2005-06-28

Joe Barton (R-Exxon) vs hockey stick

I've stolen my headline from Tim Lambert, I'm sure he'll appreciate the imitiation. But Chris Mooney broke the story. So the naughty (and rather desperate) republicans are down to witchunting (cue Monty Python... except, one presumes, for the denouement). TL has a nice round-up of reaction from the blogosphere, all outraged by this attack (as am I). One notable exception to this sanity is Prometheus (but not RP), where KV manages to forget that the original MBH is 98, in order to push some cheap rhetorical tricks.

To inject a tiny bit of science into this... if you look at the nice piccy that Dragons flight created to display the variety of 1000 (and 2000) year temperature reconstructions, you discover that *all* of them fit the words of the IPCC TAR SPM:

New analyses of proxy data for the Northern Hemisphere indicate that the increase in temperature in the 20th century is likely to have been the largest of any century during the past 1,000 years. It is also likely that, in the Northern Hemisphere, the 1990s was the warmest decade and 1998 the warmest year [1].


This is all still true (the fact that 1998 is still warmest is just chance, of course) with any of the other records. Which shows you that the TAR was quite cautious in its use of the MBH record (which was entirely appropriate, it being fairly new then). So attacking Mann (or, being more charitable, attacking MBH98) is pointless, from a scientific standpoint. But then, this isn't about science, its about $.

Now that I have a chance to reflect, perhaps the Black Knight scene is more approriate...

7 comments:

  1. There is more McKintyre ridiculousness here:

    http://www.climateaudit.org/index.php?p=240#more-240

    and I would note that the crazies are taking this to be a huge victory, see climateaudit and wizbang for those responses. Also, people are just blowing off realclimate.org because they are claiming that you guys are biased. So basically they are saying that there is no way whatsoever to have scientific progress because people will take sides, even if the taking of sides is due to small things like data and facts

    ReplyDelete
  2. With Mike as Arthur, I presume? In that vein, I had a close look (or should I say opened up... sorry) Mike's site for the first time and saw everything that had gone on in 2003 with the Soon and Baliunas papers. No sooner was that episode more or less over with than our friends M&M popped up. It's kind of like the Black Knight being able to re-grow limbs and not even offering a draw.

    Regarding the first comment, the septics think the entire scientific consensus (IPCC, national academies, AGU, etc., etc.) is biased, so of course they won't grant RC anything.

    William, I do have one question on the substance of all of this: OK, M&M have the data, they have the algorithm, now they say they have to have the code (which they say Mike refuses to give them). Is that a correct way to put things, and if so why doesn't Mike just hand it over to them?

    ReplyDelete
  3. Let me retract that question.
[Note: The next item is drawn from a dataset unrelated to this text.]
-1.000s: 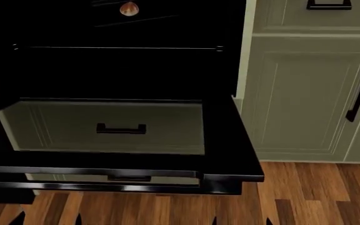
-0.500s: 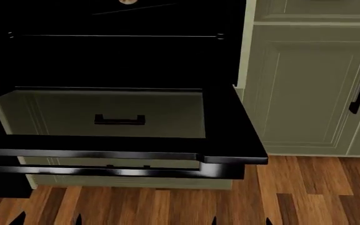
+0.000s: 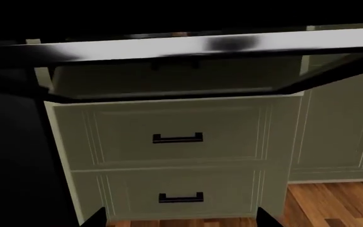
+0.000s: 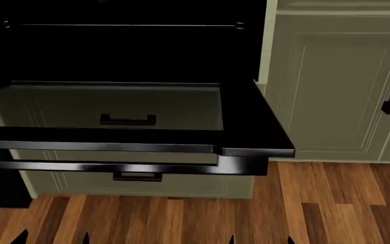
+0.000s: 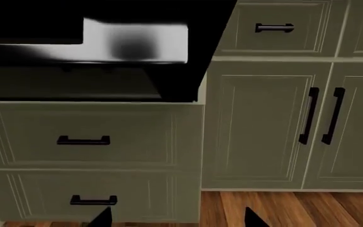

It was based on some discussion over on Deltoid to the effect that all that was involved was "a few lines of code." Well, I visited Climate Audit (the link provided in the first comment) and all I can say is "I certainly didn't expect the Spanish Inquisition!" Except that I see no evidence of McIntyre providing a comfy chair. As I said at greater length just now over at Deltoid, Mike owes McIntyre absolutely nothing.

    ReplyDelete
  4. Actually I had Mike as the witch (err, which is why i said "except for the denoument", because it doesn't fit all the way).

    I don't think the septic Black Knight is re-growing limbs - it just keeps talking. The MSU limb got hacked off a while back with the multiple series, and hacked even further back now S+C have had to "correct". Now M&M are threatening to bleed all over us...

    You retracted your question, but I'll sort-of answer anyway: you're obliged to publish *your* data, your data sources (if its not your data), and your algorithms. You're not (I think) obliged to publish your code, and with people like M&M you're not going out of your way to do them favours. Most of MBH wasn't actually their data. Example of not-publishing code: I work with the UKMO climate model HadCM3. The code isn't public. Its UKMO copyright. What *are* public 9at least in theory, in papers and published documentation) are the algorithms used.

    ReplyDelete
  5. It is quite plausible that MBH don't even have all the code used in their original article. Scientists love to tinker with their programs, and sometimes you forget to make backups of the exact version you used for your publication. (You shouldn't, but you do) Things get lost over the years. I understand Barton has some kind of masters degree. Can he produce all the data he used in it?

    ReplyDelete
  6. "But then, ... , its about $"
    Well that part is right, and they are my tax $s, so you may be very sure that I want a good audit before they get spent on Kyoto or any other such.

    And if you can't produce whatever is necessary to replicate such an important piece of work, then how can you possibly call this science ?

    ReplyDelete
  7. ffreddy: MBH *has* been reproduced, both by direct replication and by alternative methods producing similar answers. How about another important series - the S+C MSU data, much used by the skeptics over the years? That series now turns out to be wrong. Will be see Barton asking for an audit of S+C's work, and a close investigation of how come they've been wrong all these years? Of course not!